Output verbatim the lines beginning at the one that contains "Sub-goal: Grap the" and ending at the last line of the material, inclusive of both.

Given material:
★ ★ ★ ★ ★

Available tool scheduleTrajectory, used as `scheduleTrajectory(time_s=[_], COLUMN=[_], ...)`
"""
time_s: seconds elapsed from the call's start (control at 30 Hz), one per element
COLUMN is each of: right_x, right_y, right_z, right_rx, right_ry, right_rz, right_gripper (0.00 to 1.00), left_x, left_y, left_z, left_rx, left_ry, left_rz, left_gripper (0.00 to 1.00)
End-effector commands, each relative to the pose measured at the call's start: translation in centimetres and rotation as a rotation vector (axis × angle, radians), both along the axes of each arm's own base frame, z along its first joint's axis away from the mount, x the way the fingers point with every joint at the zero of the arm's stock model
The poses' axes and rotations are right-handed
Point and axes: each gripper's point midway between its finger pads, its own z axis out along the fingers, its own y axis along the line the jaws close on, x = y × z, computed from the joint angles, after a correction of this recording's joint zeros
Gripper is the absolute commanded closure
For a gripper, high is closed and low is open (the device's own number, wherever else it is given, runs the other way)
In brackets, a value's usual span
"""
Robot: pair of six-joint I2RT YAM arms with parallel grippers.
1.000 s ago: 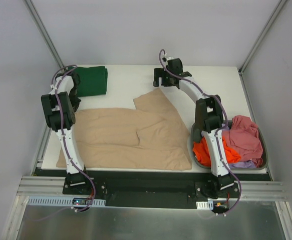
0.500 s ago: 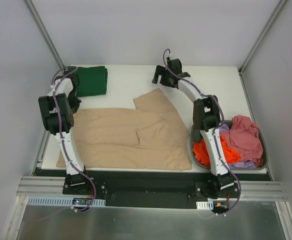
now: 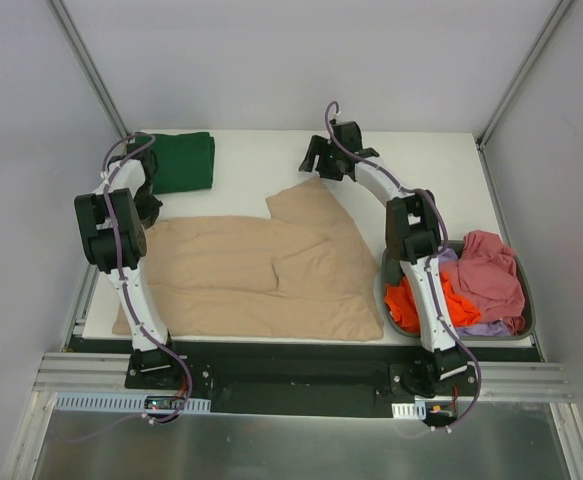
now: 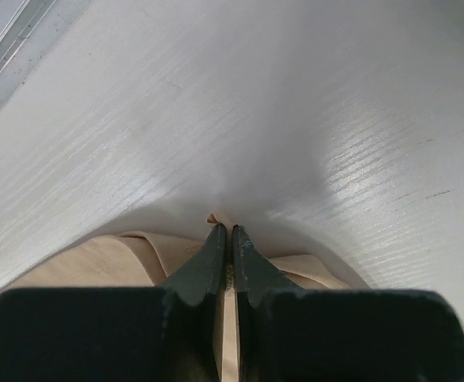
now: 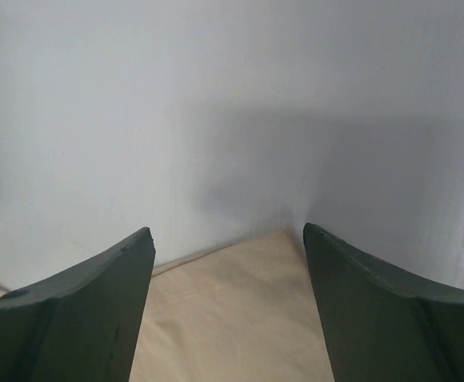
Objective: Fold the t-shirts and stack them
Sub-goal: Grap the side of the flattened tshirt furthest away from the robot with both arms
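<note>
Beige shirt [image 3: 261,270]: spread flat, centre of worktop [image 3: 441,165].
Green shirt [image 3: 183,162]: folded, 11 o'clock corner.
Orange shirt [image 3: 401,300], pink shirt [image 3: 486,275], lilac shirt [image 3: 483,328]: heaped in tub [image 3: 527,300], 4 o'clock.
At 9 o'clock, left jaws: together, clamped on beige shirt edge.
At 12 o'clock, right jaws: apart, above beige shirt's far corner, holding nothing.

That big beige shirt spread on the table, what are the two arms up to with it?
They are folding laundry. The left tool is pinched shut on an edge of the beige shirt, which lies on the table. The right tool is open over the shirt's far sleeve, not gripping it. A green shirt sits folded at the far left corner. An orange-red shirt, pink shirt and lilac shirt lie crumpled in the grey tub.
</note>
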Motion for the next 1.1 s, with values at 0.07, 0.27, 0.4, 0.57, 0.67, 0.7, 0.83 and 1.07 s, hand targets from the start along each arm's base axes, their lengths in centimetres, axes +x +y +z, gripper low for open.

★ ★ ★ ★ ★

Reply to the task:
Sub-goal: Grap the side of the flattened tshirt furthest away from the robot with both arms
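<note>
Beige shirt [image 3: 261,270]: spread flat, centre of worktop [image 3: 441,165].
Green shirt [image 3: 183,162]: folded, 11 o'clock corner.
Orange shirt [image 3: 401,300], pink shirt [image 3: 486,275], lilac shirt [image 3: 483,328]: heaped in tub [image 3: 527,300], 4 o'clock.
At 9 o'clock, left jaws: together, clamped on beige shirt edge.
At 12 o'clock, right jaws: apart, above beige shirt's far corner, holding nothing.

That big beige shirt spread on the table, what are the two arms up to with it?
They are folding laundry. The left tool is pinched shut on an edge of the beige shirt, which lies on the table. The right tool is open over the shirt's far sleeve, not gripping it. A green shirt sits folded at the far left corner. An orange-red shirt, pink shirt and lilac shirt lie crumpled in the grey tub.
</note>
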Motion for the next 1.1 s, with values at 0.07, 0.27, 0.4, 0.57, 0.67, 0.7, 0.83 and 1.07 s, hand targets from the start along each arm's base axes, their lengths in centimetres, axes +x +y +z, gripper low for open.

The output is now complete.